• Exercise brief: In the material below, the required lines run from the one containing "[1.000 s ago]" through the one containing "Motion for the". Copy those lines exactly, ends included, and nothing else.

►

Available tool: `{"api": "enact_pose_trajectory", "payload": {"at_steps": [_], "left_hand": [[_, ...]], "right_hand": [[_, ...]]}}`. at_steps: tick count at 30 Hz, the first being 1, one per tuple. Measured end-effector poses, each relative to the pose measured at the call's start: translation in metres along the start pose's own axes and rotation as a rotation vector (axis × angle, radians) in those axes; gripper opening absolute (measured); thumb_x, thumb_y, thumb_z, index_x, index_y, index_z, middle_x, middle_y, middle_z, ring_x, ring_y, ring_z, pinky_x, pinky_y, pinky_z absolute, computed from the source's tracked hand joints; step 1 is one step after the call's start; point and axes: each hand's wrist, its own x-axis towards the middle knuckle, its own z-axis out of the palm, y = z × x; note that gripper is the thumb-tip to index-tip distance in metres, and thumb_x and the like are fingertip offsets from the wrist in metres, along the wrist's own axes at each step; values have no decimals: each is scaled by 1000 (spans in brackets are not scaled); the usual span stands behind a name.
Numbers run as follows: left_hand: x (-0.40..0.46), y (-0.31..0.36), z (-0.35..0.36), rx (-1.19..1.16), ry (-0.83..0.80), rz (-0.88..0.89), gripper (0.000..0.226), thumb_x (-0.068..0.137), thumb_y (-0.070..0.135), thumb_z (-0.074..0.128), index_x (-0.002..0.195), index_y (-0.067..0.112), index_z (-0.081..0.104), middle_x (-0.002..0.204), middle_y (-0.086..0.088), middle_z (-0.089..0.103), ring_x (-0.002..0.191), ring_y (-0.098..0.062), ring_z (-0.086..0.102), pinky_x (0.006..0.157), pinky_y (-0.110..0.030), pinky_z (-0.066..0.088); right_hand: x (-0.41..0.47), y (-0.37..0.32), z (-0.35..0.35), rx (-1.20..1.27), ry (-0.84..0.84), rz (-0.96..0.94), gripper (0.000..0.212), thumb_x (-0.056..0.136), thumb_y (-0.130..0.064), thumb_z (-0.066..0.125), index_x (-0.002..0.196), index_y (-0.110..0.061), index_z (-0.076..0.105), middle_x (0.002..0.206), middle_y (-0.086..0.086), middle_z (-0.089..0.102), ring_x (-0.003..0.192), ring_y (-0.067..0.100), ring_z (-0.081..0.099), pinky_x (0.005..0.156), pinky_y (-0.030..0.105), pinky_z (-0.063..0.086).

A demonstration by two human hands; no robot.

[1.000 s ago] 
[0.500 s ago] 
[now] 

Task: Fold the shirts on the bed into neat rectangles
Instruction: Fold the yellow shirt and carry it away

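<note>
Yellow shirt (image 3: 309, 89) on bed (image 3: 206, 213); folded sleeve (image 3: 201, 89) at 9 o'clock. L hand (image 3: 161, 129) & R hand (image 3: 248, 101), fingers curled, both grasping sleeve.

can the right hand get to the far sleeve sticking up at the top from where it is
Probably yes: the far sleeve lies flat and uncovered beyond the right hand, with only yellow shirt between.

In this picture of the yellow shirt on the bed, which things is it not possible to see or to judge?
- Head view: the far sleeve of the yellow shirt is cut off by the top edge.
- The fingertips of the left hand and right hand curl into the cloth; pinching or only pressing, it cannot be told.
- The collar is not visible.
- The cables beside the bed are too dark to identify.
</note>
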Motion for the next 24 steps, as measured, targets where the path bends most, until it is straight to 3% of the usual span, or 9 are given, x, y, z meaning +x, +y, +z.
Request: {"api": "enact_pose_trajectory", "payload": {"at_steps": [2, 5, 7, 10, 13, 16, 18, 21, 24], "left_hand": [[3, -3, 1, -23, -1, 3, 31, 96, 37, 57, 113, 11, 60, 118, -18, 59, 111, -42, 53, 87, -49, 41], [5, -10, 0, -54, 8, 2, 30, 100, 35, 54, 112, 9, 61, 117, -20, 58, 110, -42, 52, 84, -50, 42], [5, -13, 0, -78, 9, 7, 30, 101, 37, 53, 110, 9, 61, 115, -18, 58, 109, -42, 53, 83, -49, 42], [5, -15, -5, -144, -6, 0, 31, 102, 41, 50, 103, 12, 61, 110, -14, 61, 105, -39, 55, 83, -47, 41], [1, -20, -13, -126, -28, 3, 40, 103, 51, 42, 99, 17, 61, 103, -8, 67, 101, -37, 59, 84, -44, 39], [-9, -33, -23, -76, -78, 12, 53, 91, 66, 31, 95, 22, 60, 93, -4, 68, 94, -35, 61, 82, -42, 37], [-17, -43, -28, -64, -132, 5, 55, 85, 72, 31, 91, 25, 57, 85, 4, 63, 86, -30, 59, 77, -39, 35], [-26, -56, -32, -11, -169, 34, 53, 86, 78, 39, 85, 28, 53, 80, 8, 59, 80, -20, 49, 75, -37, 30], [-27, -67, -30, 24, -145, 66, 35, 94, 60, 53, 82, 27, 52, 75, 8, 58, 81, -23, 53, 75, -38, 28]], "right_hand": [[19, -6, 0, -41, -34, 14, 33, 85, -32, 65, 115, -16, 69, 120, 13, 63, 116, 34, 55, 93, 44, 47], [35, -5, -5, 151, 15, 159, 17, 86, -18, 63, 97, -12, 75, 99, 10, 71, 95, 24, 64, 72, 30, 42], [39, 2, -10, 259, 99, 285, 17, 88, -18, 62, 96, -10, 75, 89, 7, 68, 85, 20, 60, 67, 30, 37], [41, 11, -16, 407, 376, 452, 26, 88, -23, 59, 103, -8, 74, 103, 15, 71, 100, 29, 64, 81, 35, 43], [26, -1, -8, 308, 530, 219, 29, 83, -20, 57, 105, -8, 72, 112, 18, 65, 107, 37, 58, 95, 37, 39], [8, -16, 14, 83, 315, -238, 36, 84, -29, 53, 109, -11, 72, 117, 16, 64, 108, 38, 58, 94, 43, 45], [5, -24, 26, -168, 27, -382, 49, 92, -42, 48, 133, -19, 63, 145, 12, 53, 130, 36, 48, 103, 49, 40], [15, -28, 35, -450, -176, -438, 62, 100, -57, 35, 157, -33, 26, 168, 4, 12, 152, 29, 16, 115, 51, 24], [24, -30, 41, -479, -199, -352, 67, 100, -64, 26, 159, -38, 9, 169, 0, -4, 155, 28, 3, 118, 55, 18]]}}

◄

• The completed task:
[1.000 s ago] 
[0.500 s ago] 
[now] 

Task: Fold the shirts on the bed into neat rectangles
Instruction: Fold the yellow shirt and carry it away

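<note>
Yellow shirt (image 3: 309, 89) on bed (image 3: 206, 213); folded sleeve (image 3: 201, 89) at 9 o'clock. L hand (image 3: 161, 129) & R hand (image 3: 248, 101), fingers curled, both grasping sleeve.

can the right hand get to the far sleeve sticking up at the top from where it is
Probably yes: the far sleeve lies flat and uncovered beyond the right hand, with only yellow shirt between.

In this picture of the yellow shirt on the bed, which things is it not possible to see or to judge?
- Head view: the far sleeve of the yellow shirt is cut off by the top edge.
- The fingertips of the left hand and right hand curl into the cloth; pinching or only pressing, it cannot be told.
- The collar is not visible.
- The cables beside the bed are too dark to identify.
</note>
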Motion for the next 24 steps, as measured, targets where the path bends most, until it is straight to 3% of the usual span, or 9 are given, x, y, z meaning +x, +y, +z.

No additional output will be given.